Mega Blade / Troubleman Unlimited

originally published June 13, 2007

It's truly difficult for me to write about Growing. Not only do I find it hard to articulate how fascinating and just incredibly awesome the band's music is, the main problem is that Growing really only sounds like itself. When Joe Denardo and Kevin Doria released their debut The Sky's Run Into the Sea back in 2003 (as a short-lived trio), a new chapter opened in ambient music. Marrying drone and drift with the power of doom metal in a way that's never been done before, Growing was the opposite of Sunn O))) and its brethren. Still king was the bliss of gorgeous drone; it was merely tempered with crushing riffage and volume. The duo refined this template with their second record, but began a restless pioneering streak that has made them, in my estimation, THE GREATEST BAND IN THE WORLD.

Of course, I'm aware of the gravity of that caps-locked statement. An abstract guitar band being touted as U2 or Radiohead? But that's the beauty of America, right? Last year's Color Wheel was a stunning culmination for Doria and Denardo, seeing them branch out into interweaving give-and-take guitar noodling that still yields hidden intricacies to my ears. They kept all their pretty power, yet firmly stated that they're not to be pigeonholed. Which critics did anyway. Since it frustrated me to see the term "drone" and the names Sunn O))) and Khanate dropped in reference to Growing, I can only imagine how the guys in Growing must have felt.

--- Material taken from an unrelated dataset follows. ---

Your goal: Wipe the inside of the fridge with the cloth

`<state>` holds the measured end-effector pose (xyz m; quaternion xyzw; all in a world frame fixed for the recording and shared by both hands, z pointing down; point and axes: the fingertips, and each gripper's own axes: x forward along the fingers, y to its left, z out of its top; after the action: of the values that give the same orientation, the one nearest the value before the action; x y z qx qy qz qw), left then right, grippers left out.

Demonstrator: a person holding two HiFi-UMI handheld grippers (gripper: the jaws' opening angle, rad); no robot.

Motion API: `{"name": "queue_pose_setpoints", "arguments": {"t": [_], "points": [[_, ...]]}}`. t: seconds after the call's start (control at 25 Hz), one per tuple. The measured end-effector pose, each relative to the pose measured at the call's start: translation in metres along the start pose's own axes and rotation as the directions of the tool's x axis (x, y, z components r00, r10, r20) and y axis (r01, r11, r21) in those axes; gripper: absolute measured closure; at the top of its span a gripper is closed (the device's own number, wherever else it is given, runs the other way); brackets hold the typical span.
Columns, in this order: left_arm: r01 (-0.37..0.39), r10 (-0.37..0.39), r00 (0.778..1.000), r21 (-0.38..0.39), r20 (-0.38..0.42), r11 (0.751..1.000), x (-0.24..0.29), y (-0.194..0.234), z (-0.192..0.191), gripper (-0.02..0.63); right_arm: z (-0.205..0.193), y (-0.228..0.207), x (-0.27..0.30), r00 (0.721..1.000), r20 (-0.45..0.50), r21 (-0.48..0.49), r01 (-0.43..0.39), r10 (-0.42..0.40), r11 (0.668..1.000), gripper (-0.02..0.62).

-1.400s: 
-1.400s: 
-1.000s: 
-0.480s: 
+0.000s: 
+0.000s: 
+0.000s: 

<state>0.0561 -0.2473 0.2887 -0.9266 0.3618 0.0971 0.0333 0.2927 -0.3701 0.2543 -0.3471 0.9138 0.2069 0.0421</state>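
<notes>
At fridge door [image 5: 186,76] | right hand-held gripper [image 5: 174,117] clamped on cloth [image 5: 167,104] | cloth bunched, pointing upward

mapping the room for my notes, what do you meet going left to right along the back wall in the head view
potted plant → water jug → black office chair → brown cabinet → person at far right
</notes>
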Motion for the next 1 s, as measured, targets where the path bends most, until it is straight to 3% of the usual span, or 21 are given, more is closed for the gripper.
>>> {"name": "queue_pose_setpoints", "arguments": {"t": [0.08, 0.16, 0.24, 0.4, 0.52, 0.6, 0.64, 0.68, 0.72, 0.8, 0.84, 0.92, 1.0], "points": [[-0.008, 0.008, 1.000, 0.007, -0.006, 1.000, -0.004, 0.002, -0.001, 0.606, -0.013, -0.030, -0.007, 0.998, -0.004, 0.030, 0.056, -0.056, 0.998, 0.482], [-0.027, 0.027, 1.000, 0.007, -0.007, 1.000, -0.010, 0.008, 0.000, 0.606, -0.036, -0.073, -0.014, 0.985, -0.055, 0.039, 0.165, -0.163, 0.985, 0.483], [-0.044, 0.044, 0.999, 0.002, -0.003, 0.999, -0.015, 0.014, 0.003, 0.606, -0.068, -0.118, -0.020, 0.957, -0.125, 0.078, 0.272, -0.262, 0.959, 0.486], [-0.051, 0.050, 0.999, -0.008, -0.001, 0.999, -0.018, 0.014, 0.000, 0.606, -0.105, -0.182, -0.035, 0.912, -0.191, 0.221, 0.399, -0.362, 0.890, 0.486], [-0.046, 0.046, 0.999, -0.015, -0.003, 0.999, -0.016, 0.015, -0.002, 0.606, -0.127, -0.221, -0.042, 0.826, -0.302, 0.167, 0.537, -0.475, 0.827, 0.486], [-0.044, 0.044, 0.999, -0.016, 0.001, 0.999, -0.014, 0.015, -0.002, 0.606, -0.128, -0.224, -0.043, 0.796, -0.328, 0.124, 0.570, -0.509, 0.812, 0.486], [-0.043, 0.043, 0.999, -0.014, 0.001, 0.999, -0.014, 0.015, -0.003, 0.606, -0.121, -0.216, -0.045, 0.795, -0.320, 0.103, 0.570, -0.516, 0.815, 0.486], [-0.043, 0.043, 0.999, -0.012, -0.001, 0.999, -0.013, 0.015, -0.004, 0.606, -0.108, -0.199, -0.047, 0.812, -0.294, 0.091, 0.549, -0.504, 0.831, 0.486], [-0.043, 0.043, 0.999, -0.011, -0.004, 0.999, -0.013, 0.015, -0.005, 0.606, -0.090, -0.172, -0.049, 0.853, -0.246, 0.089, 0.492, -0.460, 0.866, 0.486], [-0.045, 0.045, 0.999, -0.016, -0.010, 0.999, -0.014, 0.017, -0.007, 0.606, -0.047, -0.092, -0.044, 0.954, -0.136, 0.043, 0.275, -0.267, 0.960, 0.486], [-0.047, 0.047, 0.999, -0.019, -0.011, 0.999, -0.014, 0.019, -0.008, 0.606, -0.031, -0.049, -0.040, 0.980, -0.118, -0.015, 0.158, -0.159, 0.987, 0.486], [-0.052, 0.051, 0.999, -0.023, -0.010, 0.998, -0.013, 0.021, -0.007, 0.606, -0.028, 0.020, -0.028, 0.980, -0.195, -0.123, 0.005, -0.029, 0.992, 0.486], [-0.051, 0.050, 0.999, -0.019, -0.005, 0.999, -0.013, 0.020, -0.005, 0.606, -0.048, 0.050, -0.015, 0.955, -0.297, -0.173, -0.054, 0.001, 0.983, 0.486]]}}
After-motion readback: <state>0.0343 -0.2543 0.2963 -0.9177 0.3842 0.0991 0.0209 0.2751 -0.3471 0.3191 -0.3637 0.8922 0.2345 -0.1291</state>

Perhaps that's the genesis of Vision Swim, which manages to be both a continuation of Color Wheel's thread yet a completely stripped-down version of Growing's vision (pun intended). It's a simple record, modest even, with five tracks barely touching 40 minutes. Gone is the sudden power noise, but, most notably, the album waits until the closing track to even hint at drone. "Onanon," at least, carries a hint of another band, Black Dice, but I can honestly say that great trio has never produced anything touching this. Fifteen minutes of skipping notes, rhythmic riffs and crunches that pile up while never losing that jazz level of trading off of each partner. "Morning Drive" follows with a stretched out, more playful version of its brother. "Lightfoot" is the closest to classic Growing, ending the album on a drifting nod of euphoria. Washes of soft distortion rock back and forth while frequencies rocket up and down, and an almost choral element enters along with gurgling bubble-wrap percussion.

Vision Swim is, essentially, a document of where Growing is at this moment in time. Me, I'd be happy if the group released a weekly snapshot of what they're up to. The duo shows no signs of slowing down, and in no way have they reached their peak. The album works especially well in that it's no grand statement, and for it to be this good is intimidating.